Indeed, should not the alliance consulted with their own regional organisations, Sadc, as well as the continental body, the African Union for solutions to the economic downturn in our country before rushing off to mother America as though that country were a repository of solutions, social, political and economic?

Are Zimbabweans being given a glimpse of how the MDC Alliance will behave — by regarding Sadc and AU as irrelevant — should it get into power?
As things turned out, there was outrage even in the global diaspora as some Zimbabweans watching the Senate hearing virtually smote their hearts as it were, in disgust at what they saw.

It is obvious that the alliance is fishing for funding to put it in good stead in campaigning against the ruling Zanu-PF in the forthcoming elections.

But blind pauperism should not blind the opposition political parties in this country to the realisation that they will find it difficult to disengage themselves from their financial benefactors should good luck come their way and they find themselves in power tomorrow.

Moreover, it would be naive of anyone to believe that members of the MDC Alliance, who suffer the same brunt of sanctions as the rest of Zimbabweans will applaud the call by their leaders for the economic embargo to continue to haunt them and their families.

In any case any continued political and economic ostracism of Zimbabwe runs counter to the spirit of letting bygones be bygones and re-engagement in a postmodern world where unity and togetherness should be the golden rule of the global village.

Then there was something even more intriguing with the Americans saying the present government should address the political disturbances in Matabeleland which were quelled by the Fifth Brigade, resulting in losses of lives before the illegal economic sanctions could be lifted by America.

But what justification has America involving herself in a matter that was purely domestic and which only Zimbabweans are better qualified to solve?

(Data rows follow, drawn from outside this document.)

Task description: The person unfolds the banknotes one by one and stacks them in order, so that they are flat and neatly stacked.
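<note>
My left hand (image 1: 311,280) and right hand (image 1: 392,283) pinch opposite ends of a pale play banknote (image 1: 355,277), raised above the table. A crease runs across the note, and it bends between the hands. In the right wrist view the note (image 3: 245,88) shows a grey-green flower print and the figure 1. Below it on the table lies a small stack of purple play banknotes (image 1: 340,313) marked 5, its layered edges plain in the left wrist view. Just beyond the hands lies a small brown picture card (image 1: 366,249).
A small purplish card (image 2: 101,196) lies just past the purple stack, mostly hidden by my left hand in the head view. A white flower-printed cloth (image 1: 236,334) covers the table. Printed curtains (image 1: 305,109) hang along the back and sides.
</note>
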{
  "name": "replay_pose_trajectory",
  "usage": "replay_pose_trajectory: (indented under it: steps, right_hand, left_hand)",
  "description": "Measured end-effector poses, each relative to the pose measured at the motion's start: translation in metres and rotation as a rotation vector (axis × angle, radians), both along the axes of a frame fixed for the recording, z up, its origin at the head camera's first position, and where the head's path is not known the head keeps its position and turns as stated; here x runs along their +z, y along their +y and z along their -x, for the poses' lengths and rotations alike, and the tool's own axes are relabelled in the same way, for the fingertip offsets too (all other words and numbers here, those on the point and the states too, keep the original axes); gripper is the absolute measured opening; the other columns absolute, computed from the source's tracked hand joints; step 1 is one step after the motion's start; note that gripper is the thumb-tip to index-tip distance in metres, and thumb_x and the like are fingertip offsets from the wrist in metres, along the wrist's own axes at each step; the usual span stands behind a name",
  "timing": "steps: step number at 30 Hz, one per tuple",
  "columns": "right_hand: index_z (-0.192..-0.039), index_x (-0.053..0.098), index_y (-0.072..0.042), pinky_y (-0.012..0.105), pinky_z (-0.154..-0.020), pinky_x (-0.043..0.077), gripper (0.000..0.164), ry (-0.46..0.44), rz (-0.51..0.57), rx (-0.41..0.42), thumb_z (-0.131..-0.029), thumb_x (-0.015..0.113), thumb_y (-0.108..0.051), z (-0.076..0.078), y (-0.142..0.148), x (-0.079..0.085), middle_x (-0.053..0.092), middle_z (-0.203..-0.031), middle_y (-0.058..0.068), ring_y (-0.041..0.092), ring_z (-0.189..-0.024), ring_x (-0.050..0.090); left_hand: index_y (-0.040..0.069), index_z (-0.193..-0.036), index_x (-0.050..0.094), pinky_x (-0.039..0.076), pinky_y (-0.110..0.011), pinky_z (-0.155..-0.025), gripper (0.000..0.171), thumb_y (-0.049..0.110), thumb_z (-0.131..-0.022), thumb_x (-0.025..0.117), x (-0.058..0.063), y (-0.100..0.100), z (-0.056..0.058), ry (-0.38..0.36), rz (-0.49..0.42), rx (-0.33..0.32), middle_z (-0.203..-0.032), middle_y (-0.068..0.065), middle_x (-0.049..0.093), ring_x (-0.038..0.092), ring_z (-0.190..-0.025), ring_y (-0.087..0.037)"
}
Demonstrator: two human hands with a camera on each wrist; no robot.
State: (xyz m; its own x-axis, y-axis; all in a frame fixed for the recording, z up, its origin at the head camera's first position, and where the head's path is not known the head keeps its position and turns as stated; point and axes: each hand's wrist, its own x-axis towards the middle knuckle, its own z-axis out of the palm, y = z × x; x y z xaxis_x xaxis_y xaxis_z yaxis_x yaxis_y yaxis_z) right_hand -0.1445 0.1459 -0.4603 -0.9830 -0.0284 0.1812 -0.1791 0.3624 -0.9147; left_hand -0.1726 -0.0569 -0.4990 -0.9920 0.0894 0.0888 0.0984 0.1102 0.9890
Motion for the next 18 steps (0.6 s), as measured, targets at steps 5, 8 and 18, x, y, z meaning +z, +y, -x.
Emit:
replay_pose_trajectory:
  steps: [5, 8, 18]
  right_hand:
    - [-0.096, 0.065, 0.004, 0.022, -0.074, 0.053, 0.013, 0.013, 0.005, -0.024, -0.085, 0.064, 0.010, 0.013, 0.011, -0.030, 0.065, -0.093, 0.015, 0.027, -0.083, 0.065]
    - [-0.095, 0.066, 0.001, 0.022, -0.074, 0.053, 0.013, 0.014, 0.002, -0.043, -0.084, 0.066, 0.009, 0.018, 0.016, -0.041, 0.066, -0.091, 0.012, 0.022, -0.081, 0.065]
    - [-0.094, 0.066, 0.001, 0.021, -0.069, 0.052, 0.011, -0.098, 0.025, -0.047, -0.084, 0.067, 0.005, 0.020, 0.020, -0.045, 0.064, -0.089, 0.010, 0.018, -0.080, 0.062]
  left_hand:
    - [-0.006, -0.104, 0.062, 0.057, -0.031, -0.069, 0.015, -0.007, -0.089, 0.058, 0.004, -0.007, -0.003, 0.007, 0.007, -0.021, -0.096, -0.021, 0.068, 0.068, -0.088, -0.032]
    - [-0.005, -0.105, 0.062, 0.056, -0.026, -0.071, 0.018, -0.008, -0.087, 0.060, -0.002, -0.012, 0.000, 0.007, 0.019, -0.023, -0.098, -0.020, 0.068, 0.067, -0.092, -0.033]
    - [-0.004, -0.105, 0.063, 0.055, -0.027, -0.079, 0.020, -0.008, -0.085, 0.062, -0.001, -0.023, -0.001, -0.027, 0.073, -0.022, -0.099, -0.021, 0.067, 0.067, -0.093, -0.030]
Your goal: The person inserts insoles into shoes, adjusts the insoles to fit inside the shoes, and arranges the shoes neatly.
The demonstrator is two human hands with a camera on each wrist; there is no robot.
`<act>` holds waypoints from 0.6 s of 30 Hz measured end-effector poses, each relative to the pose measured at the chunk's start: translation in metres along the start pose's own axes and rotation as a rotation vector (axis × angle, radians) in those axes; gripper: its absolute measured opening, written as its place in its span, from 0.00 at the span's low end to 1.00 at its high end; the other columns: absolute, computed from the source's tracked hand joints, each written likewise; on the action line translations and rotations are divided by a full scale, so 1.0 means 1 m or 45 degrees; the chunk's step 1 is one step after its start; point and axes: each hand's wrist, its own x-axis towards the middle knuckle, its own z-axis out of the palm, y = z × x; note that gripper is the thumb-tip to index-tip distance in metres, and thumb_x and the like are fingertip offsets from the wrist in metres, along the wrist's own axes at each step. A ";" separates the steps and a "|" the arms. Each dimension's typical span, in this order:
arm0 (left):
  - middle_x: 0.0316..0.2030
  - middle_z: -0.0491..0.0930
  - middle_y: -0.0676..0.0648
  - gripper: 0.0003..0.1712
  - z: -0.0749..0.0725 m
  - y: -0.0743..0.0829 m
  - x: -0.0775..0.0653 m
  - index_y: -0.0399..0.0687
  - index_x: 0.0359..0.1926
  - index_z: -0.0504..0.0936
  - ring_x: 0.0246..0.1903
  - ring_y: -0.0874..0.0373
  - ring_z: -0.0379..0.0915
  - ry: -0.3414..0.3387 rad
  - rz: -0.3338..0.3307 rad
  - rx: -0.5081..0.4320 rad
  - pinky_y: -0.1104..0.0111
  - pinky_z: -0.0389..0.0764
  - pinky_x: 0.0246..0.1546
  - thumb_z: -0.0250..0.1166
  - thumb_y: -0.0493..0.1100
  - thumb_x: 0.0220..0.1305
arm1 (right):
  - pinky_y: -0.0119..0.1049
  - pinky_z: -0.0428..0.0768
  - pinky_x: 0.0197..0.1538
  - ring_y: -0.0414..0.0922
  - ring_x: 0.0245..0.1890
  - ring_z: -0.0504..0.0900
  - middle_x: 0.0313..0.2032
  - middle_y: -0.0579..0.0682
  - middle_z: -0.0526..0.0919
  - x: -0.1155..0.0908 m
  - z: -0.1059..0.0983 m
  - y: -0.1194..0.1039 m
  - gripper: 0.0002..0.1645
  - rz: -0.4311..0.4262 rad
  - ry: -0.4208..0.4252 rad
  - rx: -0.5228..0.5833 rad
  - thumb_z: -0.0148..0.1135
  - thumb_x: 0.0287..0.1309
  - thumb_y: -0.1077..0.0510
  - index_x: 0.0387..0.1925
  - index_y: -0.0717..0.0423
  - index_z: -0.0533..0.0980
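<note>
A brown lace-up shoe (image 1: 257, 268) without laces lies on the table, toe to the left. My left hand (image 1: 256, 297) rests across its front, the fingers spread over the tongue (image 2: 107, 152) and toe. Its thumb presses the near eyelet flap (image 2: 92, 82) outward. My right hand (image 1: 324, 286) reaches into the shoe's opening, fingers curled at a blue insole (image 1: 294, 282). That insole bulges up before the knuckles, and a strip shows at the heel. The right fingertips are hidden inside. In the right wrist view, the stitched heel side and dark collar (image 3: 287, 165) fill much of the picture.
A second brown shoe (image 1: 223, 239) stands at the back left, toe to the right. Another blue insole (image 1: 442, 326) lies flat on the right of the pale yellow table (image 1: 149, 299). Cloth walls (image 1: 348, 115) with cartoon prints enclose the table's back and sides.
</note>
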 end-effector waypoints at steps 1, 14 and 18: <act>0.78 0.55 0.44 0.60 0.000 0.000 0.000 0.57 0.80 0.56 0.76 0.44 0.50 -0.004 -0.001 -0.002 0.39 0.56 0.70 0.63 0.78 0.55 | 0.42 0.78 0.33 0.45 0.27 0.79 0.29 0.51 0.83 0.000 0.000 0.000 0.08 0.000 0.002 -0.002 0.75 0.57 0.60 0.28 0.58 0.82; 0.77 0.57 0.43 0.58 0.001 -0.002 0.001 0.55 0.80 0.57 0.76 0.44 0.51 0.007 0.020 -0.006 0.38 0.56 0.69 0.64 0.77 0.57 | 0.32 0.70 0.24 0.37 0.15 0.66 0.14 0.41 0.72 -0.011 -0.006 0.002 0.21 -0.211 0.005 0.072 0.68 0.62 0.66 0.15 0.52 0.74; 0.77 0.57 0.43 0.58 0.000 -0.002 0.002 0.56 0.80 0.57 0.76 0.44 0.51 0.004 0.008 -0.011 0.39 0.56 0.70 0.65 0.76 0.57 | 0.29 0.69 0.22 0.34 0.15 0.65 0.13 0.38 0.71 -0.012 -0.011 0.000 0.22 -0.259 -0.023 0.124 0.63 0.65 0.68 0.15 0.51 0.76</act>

Or is America living out its policeman-of-the-world status by wielding an axe at a stye in Zimbabwe’s eye as well as in the eyes of other, smaller nations while a tree looms large in that country’s own eye?

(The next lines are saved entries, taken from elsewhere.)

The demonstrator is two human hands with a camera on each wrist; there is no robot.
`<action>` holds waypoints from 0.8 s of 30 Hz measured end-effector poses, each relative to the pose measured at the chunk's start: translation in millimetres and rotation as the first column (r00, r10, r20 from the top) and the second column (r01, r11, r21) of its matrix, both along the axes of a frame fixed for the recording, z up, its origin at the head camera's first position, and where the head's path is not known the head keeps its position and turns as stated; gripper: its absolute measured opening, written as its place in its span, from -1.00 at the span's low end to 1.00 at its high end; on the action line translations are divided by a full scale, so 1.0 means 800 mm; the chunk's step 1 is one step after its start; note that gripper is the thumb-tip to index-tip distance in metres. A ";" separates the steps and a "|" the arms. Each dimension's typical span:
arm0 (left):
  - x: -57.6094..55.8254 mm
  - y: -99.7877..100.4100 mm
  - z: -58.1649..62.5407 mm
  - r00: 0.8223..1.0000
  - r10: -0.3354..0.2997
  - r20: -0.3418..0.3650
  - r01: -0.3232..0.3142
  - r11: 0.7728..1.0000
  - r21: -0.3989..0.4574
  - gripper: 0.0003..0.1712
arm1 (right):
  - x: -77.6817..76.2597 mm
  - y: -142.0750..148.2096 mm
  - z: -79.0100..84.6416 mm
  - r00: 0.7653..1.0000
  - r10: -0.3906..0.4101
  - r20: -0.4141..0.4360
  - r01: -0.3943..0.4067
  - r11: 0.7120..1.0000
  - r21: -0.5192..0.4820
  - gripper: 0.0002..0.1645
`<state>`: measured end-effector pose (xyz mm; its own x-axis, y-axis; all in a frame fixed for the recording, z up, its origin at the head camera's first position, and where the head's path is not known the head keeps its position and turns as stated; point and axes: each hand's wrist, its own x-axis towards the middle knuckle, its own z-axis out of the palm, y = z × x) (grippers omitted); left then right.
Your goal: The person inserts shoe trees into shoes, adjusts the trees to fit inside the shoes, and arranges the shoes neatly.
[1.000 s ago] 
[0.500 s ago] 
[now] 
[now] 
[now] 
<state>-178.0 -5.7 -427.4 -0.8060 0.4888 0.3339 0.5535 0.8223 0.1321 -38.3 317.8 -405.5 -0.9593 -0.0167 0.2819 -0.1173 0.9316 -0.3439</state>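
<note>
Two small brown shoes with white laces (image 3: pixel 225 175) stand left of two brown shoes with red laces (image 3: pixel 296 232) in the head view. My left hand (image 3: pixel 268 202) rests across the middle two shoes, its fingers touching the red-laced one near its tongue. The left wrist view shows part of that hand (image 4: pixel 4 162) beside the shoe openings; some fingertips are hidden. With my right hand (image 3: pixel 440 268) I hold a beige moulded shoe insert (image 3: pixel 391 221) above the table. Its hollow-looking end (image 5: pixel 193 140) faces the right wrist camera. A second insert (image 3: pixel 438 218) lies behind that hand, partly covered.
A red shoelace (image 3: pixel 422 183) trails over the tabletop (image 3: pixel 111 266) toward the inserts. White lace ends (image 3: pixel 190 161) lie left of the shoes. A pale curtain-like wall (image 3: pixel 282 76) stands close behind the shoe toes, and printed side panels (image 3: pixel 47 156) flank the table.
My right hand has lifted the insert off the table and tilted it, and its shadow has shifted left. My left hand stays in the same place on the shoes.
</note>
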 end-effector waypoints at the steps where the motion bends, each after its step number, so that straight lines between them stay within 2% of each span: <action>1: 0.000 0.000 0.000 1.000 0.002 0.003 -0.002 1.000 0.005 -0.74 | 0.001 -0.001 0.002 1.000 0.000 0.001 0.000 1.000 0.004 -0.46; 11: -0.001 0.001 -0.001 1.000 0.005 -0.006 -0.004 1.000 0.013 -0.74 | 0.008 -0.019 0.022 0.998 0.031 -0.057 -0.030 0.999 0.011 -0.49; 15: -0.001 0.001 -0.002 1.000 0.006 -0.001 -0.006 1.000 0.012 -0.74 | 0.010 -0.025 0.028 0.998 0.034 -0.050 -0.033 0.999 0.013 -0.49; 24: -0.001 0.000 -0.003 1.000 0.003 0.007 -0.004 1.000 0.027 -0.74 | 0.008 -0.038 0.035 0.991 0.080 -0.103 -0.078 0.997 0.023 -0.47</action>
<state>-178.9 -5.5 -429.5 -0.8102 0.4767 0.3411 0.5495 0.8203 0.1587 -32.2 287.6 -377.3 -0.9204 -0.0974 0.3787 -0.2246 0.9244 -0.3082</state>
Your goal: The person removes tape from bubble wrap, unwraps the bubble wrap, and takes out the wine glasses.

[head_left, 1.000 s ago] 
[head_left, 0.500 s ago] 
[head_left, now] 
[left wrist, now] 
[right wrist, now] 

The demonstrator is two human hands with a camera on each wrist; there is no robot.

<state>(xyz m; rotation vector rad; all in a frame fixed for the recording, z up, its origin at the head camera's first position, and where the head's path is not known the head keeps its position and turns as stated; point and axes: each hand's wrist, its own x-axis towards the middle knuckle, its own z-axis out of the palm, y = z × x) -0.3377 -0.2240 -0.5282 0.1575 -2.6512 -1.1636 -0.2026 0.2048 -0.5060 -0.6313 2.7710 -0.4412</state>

For instance, America destabilised Iraq, resulting in the death of that country’s president Saddam Hussein, alleging that he kept “weapons of mass destruction”  but which never existed, so it turned out to be.

The reason for destroying Hussein was that America was enraged by being denied a continual swim as it were, in oil under Saddam’s charge and yet who continues to make noise about the bygones in Iraq as well as in Libya where America was also deeply involved in that country’s destabilisation?

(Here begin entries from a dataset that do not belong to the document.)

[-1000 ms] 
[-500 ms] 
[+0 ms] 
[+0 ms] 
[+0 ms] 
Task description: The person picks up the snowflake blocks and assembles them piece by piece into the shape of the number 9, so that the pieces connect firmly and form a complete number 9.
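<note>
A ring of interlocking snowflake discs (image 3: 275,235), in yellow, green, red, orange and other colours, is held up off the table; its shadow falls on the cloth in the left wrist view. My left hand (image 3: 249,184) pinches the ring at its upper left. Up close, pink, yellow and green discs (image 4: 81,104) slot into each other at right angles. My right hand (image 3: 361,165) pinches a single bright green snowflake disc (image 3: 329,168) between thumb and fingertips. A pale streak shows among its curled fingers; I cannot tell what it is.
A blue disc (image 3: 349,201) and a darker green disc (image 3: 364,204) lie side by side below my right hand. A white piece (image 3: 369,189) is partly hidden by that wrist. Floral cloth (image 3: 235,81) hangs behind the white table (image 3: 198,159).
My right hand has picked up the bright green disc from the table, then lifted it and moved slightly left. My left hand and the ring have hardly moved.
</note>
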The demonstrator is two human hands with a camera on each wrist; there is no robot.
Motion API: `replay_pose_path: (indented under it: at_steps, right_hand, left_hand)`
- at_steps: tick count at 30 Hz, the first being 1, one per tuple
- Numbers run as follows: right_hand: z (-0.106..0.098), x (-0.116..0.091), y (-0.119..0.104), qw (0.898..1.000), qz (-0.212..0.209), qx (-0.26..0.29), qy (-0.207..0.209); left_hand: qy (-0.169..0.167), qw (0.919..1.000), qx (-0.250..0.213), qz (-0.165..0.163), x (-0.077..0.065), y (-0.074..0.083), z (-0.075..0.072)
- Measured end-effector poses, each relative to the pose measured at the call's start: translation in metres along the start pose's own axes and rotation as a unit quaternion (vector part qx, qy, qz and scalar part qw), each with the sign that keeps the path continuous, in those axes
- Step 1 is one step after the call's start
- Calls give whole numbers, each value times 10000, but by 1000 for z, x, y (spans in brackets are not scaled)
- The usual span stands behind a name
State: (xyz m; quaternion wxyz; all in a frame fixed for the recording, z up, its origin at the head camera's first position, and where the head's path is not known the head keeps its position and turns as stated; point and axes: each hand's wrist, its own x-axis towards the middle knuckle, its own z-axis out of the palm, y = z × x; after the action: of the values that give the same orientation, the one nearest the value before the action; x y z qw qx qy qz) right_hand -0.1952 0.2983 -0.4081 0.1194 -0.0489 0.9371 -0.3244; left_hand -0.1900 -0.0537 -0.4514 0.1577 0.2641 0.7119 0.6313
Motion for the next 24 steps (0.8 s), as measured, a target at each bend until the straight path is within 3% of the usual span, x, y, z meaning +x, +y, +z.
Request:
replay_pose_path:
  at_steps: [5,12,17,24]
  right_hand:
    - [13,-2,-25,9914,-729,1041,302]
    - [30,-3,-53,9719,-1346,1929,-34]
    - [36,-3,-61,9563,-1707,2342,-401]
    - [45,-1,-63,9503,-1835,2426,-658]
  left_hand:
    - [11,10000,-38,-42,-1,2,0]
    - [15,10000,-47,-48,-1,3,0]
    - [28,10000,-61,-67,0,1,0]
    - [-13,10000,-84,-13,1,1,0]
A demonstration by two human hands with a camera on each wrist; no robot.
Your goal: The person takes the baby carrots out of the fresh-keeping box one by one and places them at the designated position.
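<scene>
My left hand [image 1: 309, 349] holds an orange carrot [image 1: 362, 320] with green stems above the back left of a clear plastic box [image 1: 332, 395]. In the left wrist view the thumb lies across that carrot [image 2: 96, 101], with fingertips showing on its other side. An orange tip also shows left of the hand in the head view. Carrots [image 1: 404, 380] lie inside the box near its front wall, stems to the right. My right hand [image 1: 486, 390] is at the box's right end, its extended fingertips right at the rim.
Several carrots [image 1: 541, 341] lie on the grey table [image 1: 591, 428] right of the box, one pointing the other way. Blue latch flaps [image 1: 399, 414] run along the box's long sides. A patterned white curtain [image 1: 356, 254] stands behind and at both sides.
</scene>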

The biggest one is about the weapon of continuing mass destruction of lives around the globe, HIV and Aids.

The US obviously knows the country that produced the virus which causes Aids in a laboratory project originally intended for the destruction of black people but which went berserk, producing the Aids virus which knows no colour.

Or is America afraid of that big country? If not, why does not that policeman of the world condemn the Aids virus producer in the same way as it vilifies the Zanu-PF government for the Gukurahundi intervention in Matabeleland, for instance?

Curiosa and curiosa.

Above all, President Mnangagwa has pledged that the harmonised elections will meet all required standards and the US should not therefore be seen as the guarantor of credible, free and fair elections in this country.

In any case Sadc and the AU should be regarded as the legitimate monitors of elections on this continent.

That they did so with success in the recent Angolan elections posits similar successes in monitoring future elections elsewhere on the African continent.

The days of Big Brother imperialist powers as overseers and guarantors of everything excellent on the African soil are gone and should be buried with history while, on the other hand Africa should resolutely adhere to international standards in order for the continued flow of investment capital which only cordial international relations will guarantee.